■ WHAT IS BEING ASKED
In the entries that follow, find the word "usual" and report each line it is on.

■ THE RECORDS

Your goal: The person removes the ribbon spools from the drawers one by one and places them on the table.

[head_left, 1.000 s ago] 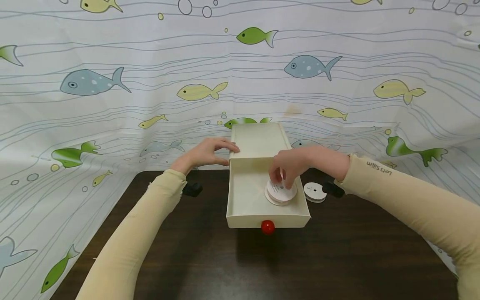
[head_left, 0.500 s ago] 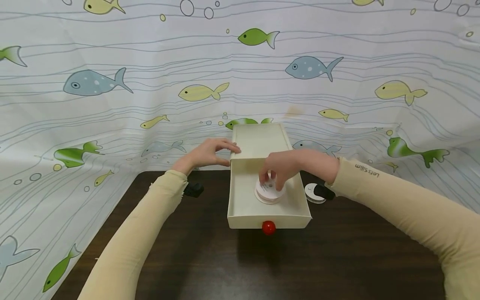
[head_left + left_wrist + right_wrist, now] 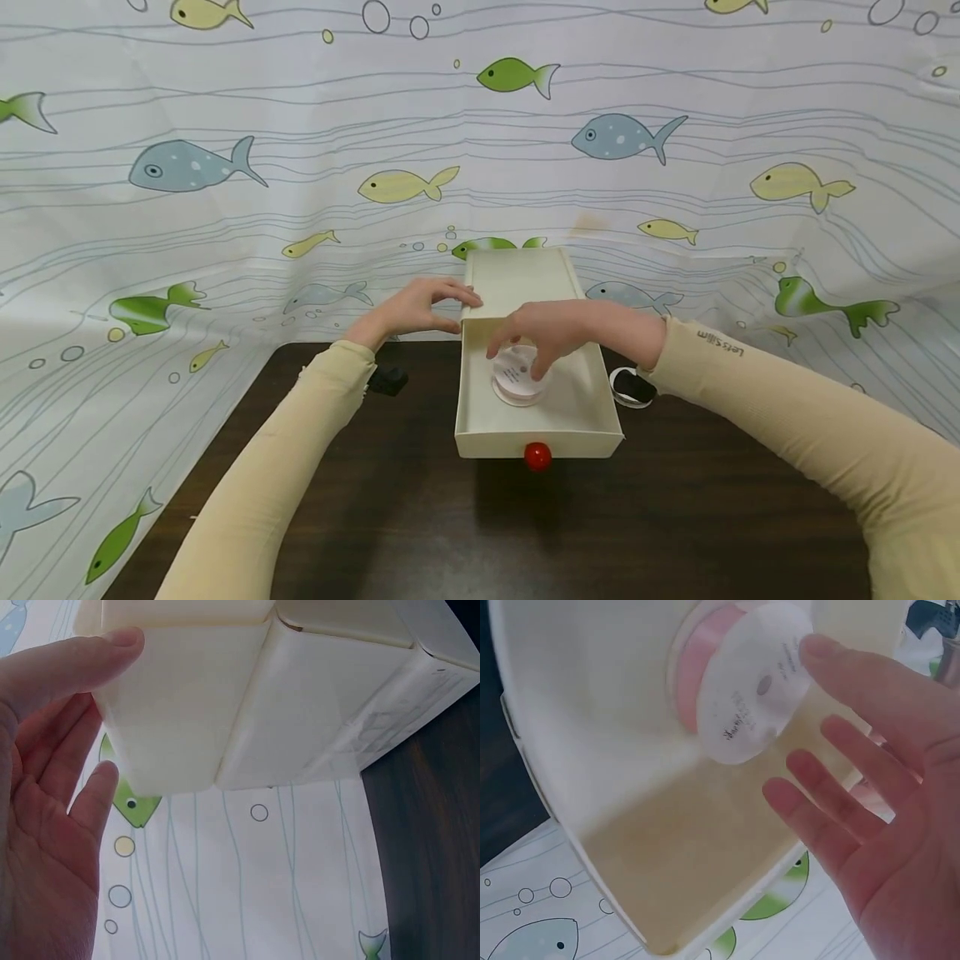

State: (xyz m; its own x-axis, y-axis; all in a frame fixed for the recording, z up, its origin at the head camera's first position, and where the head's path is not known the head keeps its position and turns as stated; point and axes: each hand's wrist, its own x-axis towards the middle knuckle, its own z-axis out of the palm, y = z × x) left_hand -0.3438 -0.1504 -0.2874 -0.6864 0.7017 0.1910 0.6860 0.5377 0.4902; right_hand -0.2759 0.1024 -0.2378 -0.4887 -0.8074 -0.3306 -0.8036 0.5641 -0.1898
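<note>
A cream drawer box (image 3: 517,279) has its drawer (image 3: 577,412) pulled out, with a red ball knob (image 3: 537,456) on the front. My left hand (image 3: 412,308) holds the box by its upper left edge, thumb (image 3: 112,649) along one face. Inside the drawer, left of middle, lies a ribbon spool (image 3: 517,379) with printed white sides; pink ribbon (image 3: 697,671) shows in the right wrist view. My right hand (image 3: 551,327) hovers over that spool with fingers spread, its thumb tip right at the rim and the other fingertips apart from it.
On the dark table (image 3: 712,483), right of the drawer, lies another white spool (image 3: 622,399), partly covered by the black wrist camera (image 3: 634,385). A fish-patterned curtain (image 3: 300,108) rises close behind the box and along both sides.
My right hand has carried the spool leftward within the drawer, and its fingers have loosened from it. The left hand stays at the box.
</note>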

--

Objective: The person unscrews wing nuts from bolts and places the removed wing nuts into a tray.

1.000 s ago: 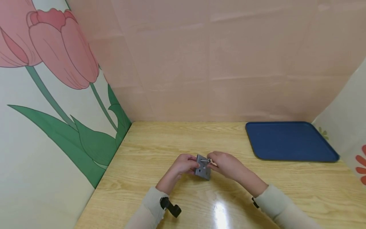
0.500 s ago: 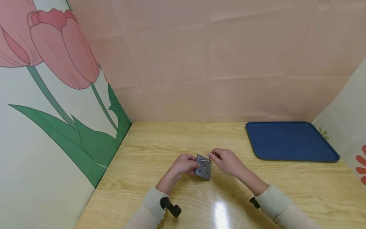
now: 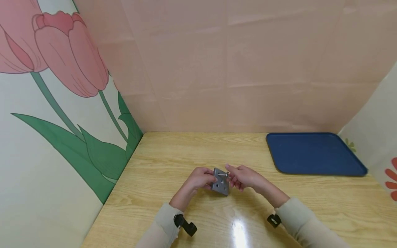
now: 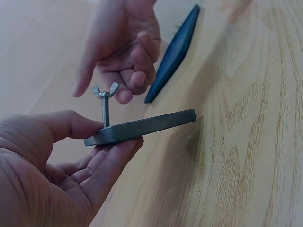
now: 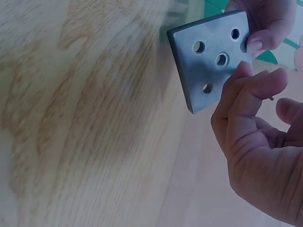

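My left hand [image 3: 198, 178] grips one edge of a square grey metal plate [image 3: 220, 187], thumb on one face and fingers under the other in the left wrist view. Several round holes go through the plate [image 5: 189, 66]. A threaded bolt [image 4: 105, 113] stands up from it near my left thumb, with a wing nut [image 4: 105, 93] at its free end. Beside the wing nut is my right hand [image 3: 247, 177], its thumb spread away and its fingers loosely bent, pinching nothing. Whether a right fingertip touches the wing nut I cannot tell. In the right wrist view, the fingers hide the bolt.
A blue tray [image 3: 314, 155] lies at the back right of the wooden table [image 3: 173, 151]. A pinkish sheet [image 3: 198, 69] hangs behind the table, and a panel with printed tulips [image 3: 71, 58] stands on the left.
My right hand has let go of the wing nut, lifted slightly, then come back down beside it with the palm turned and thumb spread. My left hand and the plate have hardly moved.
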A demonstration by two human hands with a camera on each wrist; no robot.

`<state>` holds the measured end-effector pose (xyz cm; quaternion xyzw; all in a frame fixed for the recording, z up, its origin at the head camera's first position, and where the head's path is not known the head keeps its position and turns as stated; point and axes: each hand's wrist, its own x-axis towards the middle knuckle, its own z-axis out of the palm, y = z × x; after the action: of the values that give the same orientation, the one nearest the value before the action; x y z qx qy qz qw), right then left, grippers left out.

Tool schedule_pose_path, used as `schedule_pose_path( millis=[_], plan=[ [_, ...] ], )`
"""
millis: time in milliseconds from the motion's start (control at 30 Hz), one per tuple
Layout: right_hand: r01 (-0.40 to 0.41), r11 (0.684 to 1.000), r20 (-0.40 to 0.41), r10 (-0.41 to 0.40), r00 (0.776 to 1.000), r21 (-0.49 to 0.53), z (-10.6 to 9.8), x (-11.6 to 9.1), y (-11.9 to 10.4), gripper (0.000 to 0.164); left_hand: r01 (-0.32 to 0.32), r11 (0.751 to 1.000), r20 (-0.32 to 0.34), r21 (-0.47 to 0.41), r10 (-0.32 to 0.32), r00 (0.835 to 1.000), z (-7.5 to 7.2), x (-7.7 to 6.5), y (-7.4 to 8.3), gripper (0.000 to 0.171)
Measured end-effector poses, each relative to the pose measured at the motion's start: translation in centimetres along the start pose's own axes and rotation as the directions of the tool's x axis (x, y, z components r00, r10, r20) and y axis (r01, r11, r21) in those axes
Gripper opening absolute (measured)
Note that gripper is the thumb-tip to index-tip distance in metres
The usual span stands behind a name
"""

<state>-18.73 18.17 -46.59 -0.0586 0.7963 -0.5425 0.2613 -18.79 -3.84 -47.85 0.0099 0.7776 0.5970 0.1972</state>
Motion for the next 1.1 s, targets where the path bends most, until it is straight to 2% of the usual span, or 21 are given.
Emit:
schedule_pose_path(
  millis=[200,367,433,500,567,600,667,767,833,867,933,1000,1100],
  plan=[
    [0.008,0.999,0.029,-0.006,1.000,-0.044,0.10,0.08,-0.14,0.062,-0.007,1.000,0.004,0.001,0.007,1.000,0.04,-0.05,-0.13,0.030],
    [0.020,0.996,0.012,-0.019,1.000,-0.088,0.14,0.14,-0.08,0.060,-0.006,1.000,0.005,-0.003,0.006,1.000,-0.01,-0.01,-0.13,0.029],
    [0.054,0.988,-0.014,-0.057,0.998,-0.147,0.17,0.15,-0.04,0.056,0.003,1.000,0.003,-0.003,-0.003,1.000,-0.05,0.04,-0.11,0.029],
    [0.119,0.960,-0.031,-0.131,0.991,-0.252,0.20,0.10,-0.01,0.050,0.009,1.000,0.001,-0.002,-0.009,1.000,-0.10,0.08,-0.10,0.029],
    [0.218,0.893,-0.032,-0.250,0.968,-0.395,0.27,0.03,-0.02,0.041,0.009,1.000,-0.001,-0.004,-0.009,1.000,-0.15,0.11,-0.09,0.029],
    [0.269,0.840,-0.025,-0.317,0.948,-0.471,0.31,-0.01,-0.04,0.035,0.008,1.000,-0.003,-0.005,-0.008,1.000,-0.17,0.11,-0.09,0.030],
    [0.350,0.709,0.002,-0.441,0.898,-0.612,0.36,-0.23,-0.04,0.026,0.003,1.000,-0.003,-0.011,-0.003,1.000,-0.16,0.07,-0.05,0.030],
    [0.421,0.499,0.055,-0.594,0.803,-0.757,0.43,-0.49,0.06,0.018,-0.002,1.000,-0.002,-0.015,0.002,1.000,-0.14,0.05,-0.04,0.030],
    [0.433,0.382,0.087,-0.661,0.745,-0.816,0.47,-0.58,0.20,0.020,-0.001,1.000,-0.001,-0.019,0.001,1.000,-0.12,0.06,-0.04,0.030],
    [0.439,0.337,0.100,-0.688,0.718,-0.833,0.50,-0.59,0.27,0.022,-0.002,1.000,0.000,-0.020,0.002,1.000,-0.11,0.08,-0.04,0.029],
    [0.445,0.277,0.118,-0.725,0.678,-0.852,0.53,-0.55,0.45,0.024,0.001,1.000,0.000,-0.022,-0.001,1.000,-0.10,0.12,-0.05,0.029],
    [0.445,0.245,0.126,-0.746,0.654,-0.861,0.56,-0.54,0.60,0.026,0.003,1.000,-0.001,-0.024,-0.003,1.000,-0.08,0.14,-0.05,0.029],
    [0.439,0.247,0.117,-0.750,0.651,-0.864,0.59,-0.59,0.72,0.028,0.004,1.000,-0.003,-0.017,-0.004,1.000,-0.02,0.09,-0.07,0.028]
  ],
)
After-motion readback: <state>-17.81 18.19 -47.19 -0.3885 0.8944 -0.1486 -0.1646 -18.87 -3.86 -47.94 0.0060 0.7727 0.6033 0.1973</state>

■ ANSWER FOR THIS EXERCISE
The usual span stands behind a name
Motion for the next 1.1 s, targets where the path bends most, until it is straight to 2% of the usual span, or 21 are given.

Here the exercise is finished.